Realmente no pensé esto en ese momento, es algo que me ha venido a la cabeza al redactar esta crónica. Con vuestro permiso, me he puesto un poco “poeta de pacotilla”, ¡qué diablos!
Al salir de la biblioteca ya eran casi las cuatro de la tarde, el día estaba llegando a su fin. La idea era irme a dormir a las ocho, así que me quedaban cuatro horas de actividad. Horas que dedicaría a ver un poco de tele y cenar unas judías con patatas y una tortilla francesa, algo que se me revela como muy de persona retirada.
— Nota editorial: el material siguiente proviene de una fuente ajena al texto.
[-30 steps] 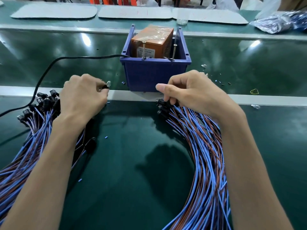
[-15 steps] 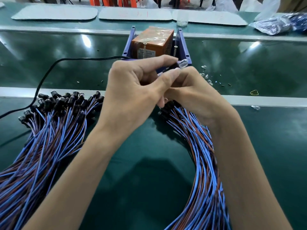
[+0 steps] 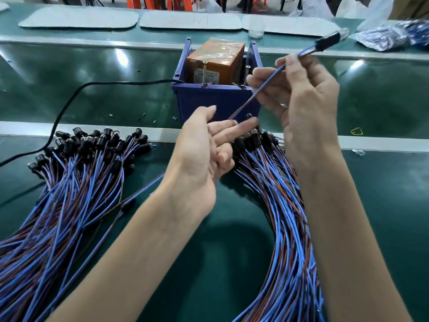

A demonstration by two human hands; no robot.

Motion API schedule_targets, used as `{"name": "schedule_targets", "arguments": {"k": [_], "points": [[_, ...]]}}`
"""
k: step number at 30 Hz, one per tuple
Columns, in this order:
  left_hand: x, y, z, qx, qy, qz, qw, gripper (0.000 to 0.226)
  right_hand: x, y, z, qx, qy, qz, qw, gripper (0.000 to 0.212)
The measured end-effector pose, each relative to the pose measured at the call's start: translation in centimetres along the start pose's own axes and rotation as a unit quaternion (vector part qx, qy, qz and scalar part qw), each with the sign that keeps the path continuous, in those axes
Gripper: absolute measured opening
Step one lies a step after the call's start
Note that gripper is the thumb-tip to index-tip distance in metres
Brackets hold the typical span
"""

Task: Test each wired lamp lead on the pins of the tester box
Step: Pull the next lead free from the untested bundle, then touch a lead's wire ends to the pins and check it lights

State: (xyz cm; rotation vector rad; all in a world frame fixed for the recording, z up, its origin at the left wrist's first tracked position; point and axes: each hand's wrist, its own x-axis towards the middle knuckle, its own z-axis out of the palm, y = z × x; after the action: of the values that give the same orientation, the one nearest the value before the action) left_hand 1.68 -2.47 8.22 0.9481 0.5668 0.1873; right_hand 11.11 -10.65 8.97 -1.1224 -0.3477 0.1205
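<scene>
Bright, even overhead lighting; wide-angle view.
White glare patches lie toward the glossy counter's (image 3: 383,182) far edge, a soft shadow toward its near edge; the raised lamp lead (image 3: 260,90) is motion-blurred.

Electronics assembly workshop: production-line test station.
The long table (image 3: 383,194) has a green mat surface divided by metal rails (image 3: 383,144). Bulk bundles of identical lamp leads (image 3: 69,194) lie on it, near a tester box (image 3: 216,63) seated in a blue parts bin (image 3: 216,101) and fed by a black cable (image 3: 69,105). The far side holds grey work mats (image 3: 79,19), bagged parts (image 3: 390,38) and orange stools (image 3: 148,1).
</scene>
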Motion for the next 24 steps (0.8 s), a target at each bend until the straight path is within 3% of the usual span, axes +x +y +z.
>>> {"name": "schedule_targets", "arguments": {"k": [5, 10, 17, 24], "points": [[0.6, 0.2, -0.4, -0.078, 0.071, 0.031, 0.994, 0.017, 0.4, -0.9, -0.7, 0.005, 0.055, -0.018, 0.998, 0.022], [0.9, 0.4, -0.8, -0.071, 0.099, 0.076, 0.990, 0.016, 1.2, -1.5, -2.0, 0.051, 0.086, -0.009, 0.995, 0.027], [1.2, 0.5, -0.9, 0.031, 0.118, 0.203, 0.971, 0.011, 1.2, -1.3, -2.6, -0.010, 0.020, 0.014, 1.000, 0.026], [1.7, 0.3, -1.5, 0.137, 0.078, 0.227, 0.961, 0.006, 0.7, -0.8, -2.4, -0.071, -0.028, 0.040, 0.996, 0.024]]}}
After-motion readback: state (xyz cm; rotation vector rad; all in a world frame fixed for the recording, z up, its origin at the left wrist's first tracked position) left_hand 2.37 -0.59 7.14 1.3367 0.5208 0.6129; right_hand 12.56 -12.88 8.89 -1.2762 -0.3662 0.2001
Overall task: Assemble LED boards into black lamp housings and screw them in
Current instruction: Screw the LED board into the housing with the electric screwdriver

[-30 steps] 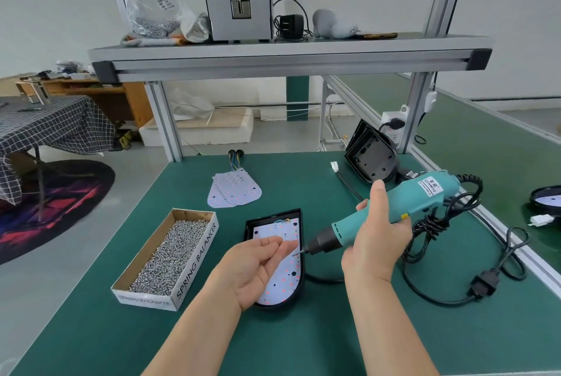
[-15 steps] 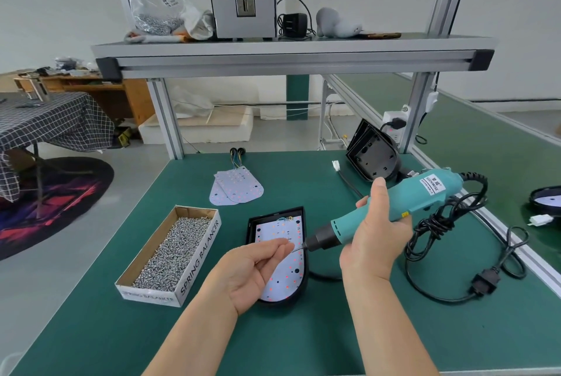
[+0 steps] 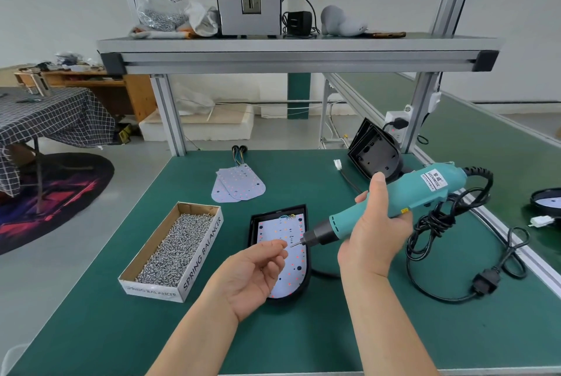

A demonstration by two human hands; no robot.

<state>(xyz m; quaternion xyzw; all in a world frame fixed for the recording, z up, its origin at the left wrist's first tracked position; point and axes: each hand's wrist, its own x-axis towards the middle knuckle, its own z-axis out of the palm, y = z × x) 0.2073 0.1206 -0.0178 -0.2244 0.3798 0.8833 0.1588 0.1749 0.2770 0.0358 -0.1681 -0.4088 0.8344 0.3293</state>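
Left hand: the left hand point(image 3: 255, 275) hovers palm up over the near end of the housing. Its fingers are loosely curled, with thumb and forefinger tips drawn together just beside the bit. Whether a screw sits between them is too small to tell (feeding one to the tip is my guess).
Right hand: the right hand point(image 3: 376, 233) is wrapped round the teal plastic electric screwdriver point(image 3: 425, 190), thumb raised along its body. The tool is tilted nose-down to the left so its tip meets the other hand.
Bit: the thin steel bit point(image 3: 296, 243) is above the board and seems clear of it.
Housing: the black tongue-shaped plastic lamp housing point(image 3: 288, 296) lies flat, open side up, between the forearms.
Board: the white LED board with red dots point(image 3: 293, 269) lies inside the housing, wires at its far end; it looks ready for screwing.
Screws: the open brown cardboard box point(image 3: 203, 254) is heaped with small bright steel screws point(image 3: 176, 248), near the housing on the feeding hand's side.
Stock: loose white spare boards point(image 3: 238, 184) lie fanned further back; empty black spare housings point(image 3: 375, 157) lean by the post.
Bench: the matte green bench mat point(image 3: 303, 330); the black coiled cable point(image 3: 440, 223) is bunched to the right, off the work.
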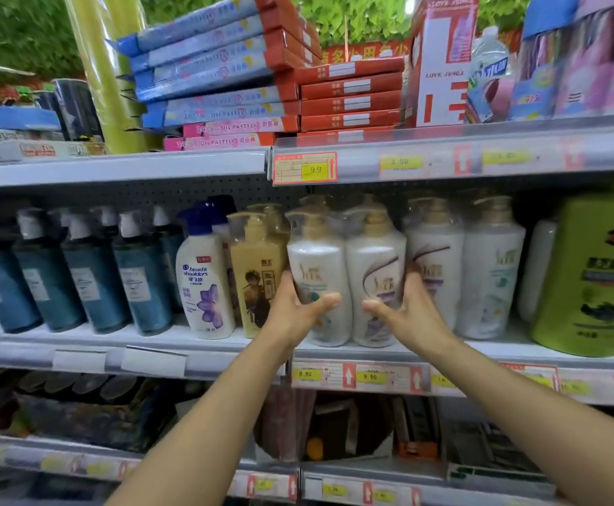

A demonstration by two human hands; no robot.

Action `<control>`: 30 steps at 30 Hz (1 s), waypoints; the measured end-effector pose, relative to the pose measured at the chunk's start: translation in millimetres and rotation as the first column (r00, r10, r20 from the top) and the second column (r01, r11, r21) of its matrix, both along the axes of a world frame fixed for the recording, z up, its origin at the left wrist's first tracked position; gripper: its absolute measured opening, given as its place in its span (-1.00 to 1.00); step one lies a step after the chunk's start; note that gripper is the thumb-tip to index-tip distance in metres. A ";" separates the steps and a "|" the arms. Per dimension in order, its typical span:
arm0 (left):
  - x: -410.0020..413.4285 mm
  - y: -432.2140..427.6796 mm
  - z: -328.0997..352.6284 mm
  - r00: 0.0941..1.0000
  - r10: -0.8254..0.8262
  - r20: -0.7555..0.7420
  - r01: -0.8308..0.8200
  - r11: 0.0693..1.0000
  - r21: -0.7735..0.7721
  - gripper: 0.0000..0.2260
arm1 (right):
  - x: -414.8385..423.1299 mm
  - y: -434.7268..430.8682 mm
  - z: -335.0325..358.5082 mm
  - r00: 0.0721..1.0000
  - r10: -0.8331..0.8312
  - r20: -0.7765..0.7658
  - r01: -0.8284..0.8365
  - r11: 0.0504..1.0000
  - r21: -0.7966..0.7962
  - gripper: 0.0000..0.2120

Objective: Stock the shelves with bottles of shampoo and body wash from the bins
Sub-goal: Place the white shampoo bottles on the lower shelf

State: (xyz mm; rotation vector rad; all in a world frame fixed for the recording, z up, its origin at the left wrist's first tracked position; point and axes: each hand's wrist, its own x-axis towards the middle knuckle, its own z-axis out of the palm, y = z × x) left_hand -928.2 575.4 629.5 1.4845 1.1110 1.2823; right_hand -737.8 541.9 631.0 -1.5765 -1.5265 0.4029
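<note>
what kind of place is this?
Likely a retail shop aisle: metal shelf rails carrying yellow price tags, rows of pump shampoo bottles, and oil pastel boxes stacked above.

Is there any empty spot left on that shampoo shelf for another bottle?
Little. A bare front strip of the shelf runs before the teal bottles, and a narrow slot lies before the set-back white bottle beside the green jug. Around the left hand and right hand, bottles stand packed.
</note>
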 end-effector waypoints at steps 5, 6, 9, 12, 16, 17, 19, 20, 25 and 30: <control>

Os mentiría si os dijera que fue una velada perfecta. Quedaron en el tintero actividades como hacer un poco de ejercicio en la playa de la Barceloneta —hay unas máquinas sencillas de uso público—, jugar a ajedrez o petanca en el parque de la Sagrada Familia o adquirir una nueva cartera de piel falsa para guardar mis monedas y mi bono de bus.
La gran pregunta es, ¿aún deseo tanto ser un pensionista? Siempre dicen esto de “vigila con lo que deseas” pero debo deciros que la experiencia de no trabajar fue muy placentera. Puede que a la larga se echen en falta ciertas obligaciones laborales pero teniendo en cuenta de que nos veremos obligados a trabajar hasta los casi cien años, creo que este día fue el mejor día de toda mi vida.